■ Exercise prompt
Below are lines of data; restate word for word those running from the line containing "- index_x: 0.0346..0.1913" to the line containing "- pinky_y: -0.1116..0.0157", inclusive, and no others.

╭──

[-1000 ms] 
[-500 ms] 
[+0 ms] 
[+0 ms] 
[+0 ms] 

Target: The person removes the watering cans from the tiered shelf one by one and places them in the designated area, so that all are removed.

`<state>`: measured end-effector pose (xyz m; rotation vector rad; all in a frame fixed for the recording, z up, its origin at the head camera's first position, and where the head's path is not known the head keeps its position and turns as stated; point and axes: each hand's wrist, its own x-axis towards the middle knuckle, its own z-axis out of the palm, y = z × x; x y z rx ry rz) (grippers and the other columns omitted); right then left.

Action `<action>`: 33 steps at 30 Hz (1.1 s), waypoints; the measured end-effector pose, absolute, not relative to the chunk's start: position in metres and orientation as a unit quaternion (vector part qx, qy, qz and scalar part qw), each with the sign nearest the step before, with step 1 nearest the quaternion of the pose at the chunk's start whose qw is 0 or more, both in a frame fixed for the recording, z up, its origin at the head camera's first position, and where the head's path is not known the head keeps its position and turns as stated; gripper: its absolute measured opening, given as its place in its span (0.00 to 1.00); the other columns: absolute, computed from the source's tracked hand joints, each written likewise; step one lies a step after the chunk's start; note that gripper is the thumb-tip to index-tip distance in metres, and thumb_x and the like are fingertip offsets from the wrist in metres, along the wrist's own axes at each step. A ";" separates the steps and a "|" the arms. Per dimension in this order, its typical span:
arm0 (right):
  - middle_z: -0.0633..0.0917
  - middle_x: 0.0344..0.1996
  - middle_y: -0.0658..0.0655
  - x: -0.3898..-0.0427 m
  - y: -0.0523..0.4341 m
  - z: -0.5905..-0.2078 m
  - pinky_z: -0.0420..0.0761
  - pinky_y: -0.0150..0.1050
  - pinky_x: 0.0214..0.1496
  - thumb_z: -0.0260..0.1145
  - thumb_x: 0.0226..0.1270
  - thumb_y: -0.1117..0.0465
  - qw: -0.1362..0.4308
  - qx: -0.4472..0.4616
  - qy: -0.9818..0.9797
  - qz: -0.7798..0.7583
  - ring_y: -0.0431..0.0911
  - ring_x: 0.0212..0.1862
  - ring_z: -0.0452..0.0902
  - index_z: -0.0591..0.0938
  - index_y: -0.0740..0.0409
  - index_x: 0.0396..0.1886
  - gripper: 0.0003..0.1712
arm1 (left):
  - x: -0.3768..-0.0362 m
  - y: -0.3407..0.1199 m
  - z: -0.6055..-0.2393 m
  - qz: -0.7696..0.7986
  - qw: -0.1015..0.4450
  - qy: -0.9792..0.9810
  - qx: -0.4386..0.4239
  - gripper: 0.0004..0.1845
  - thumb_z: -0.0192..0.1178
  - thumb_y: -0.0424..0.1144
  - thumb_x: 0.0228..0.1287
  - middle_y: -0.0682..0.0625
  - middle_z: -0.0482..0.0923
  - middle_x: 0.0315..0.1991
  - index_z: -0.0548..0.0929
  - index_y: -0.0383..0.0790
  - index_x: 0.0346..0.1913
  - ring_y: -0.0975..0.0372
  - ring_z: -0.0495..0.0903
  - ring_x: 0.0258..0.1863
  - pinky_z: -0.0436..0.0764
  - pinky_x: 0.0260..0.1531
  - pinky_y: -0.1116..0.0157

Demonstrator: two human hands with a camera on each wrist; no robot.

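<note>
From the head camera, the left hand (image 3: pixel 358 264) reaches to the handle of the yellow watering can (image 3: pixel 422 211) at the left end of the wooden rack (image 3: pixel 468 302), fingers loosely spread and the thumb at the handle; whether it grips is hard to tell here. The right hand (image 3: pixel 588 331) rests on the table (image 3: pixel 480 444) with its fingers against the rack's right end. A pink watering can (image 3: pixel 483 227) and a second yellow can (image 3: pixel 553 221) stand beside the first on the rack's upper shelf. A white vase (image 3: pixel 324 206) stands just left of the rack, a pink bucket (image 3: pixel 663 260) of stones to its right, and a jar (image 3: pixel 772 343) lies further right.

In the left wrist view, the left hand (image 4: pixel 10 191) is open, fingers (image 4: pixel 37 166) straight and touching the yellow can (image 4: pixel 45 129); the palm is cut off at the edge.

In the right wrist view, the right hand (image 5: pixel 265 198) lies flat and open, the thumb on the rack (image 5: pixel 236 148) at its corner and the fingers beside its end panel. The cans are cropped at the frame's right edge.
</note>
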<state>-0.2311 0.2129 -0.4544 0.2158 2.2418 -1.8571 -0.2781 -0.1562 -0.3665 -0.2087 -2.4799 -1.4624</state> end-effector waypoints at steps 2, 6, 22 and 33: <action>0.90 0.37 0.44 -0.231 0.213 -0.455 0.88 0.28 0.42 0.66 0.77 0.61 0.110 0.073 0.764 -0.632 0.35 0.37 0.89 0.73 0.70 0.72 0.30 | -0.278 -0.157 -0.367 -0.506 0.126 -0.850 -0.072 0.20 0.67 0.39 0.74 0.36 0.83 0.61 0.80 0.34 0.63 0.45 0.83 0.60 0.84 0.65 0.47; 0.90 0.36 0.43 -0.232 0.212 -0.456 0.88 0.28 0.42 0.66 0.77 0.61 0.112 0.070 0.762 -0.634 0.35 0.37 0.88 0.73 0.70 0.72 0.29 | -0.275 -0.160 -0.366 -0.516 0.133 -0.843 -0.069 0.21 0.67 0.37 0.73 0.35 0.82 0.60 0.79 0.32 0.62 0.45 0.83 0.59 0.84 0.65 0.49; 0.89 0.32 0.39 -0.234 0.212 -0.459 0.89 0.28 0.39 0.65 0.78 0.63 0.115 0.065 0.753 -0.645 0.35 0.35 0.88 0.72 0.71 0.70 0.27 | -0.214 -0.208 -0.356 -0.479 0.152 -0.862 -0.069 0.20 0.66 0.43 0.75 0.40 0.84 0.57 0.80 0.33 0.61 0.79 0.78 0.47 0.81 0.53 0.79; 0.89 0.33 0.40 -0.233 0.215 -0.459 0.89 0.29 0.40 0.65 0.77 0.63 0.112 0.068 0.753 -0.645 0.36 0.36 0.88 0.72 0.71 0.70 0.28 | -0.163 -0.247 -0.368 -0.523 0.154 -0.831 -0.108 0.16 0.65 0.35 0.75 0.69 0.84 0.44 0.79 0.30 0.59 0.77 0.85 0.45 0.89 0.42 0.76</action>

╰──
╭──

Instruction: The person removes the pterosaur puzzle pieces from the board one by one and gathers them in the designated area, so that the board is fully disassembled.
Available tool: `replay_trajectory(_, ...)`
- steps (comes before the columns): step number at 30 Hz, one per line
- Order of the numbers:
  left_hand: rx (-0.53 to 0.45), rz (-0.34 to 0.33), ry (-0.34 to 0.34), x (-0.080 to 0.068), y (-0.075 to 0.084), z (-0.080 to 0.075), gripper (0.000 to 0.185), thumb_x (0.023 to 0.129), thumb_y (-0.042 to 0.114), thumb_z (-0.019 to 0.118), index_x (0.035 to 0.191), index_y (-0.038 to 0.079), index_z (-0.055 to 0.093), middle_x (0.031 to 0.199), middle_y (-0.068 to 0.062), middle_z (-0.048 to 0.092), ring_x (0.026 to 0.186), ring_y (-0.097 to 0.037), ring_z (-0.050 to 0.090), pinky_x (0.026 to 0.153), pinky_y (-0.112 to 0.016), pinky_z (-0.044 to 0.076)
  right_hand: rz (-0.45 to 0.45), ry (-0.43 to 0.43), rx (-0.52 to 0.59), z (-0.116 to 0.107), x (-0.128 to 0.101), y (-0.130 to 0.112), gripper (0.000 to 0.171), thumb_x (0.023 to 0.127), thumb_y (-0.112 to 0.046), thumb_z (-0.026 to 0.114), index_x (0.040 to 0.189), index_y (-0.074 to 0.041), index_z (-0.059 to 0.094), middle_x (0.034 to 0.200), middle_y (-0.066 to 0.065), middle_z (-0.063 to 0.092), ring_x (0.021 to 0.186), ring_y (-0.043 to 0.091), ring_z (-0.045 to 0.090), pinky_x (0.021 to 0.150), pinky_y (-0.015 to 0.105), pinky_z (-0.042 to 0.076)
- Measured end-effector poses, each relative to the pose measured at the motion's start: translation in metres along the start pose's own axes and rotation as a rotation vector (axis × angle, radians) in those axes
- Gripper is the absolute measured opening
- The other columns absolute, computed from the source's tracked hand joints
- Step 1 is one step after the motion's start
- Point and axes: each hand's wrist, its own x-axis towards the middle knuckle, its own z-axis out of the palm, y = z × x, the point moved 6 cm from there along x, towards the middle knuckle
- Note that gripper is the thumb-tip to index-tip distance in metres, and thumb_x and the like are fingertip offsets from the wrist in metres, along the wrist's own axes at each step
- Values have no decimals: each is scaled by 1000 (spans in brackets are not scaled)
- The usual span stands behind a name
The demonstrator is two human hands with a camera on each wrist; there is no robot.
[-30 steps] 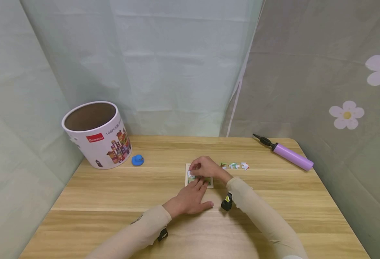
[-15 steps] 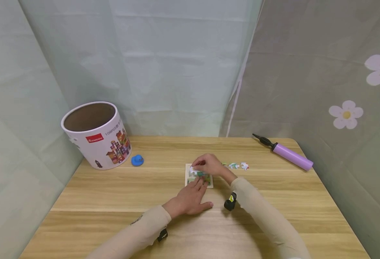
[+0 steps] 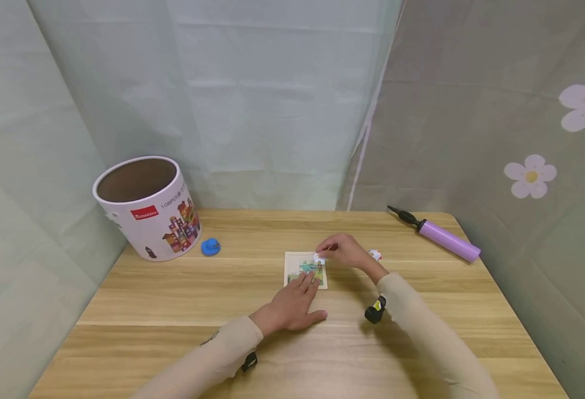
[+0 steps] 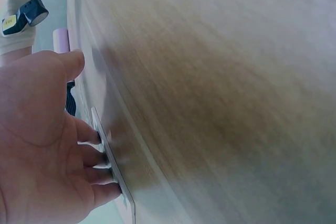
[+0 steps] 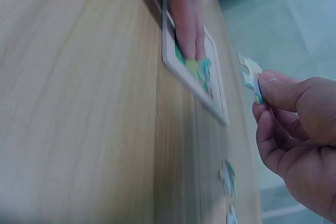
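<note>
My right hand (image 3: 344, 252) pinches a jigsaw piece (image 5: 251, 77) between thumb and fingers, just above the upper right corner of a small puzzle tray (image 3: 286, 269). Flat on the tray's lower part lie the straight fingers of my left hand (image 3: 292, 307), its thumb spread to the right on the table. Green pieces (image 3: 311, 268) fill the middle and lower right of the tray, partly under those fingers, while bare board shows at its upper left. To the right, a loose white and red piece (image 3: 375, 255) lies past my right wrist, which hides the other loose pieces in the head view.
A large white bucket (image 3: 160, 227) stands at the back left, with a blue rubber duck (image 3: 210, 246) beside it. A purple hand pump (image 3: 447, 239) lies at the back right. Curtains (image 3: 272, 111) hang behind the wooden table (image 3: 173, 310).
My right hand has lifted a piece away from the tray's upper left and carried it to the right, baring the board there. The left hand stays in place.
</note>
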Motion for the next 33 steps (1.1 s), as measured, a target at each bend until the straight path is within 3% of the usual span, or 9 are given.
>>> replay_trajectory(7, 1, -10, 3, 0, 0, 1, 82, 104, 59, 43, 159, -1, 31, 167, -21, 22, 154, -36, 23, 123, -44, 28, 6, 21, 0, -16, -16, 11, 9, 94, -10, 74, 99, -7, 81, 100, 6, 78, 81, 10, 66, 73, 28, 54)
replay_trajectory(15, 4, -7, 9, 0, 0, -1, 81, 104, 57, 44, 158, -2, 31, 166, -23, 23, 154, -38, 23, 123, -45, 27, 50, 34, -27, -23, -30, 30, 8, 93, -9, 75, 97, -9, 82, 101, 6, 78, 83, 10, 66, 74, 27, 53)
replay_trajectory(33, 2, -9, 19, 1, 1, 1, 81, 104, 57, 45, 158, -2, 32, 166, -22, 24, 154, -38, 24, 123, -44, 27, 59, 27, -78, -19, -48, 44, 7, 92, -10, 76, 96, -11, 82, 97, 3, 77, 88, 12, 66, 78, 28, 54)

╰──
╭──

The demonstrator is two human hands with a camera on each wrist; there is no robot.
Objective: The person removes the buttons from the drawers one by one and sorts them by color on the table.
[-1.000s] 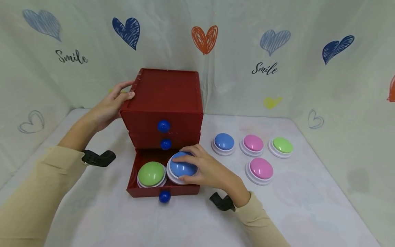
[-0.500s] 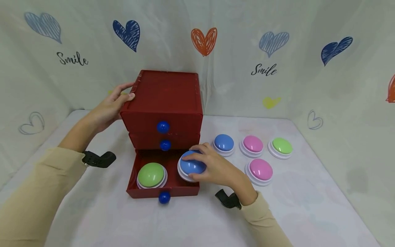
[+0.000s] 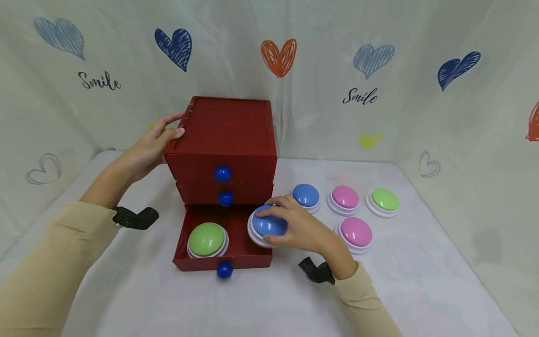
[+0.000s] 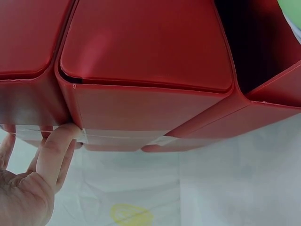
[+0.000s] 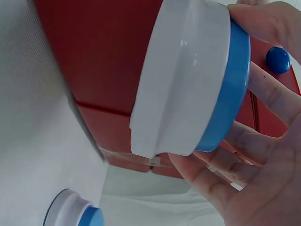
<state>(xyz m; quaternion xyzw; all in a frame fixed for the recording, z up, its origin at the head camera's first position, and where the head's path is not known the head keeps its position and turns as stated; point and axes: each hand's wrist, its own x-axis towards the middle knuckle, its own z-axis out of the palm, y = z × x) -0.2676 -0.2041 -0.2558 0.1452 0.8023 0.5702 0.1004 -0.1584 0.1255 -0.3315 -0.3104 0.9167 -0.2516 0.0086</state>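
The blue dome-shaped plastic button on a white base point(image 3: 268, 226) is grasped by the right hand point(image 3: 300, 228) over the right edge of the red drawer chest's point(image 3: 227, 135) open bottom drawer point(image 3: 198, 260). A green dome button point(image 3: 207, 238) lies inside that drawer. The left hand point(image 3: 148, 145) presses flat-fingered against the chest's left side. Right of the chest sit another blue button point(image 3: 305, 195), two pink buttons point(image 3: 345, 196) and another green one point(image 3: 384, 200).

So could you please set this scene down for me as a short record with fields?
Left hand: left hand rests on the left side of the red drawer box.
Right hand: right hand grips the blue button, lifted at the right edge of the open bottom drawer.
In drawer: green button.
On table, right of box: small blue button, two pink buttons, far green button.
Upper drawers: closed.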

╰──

■ Written solution
  - index_x: 0.0346..0.1913
  - ring_y: -0.0975..0.0372
  - ring_z: -0.0495..0.0903
  - ring_x: 0.0258..0.1863
  - pinky_z: -0.0436..0.0764
  - pinky_x: 0.0260..0.1531
  - pinky_y: -0.1116..0.0157

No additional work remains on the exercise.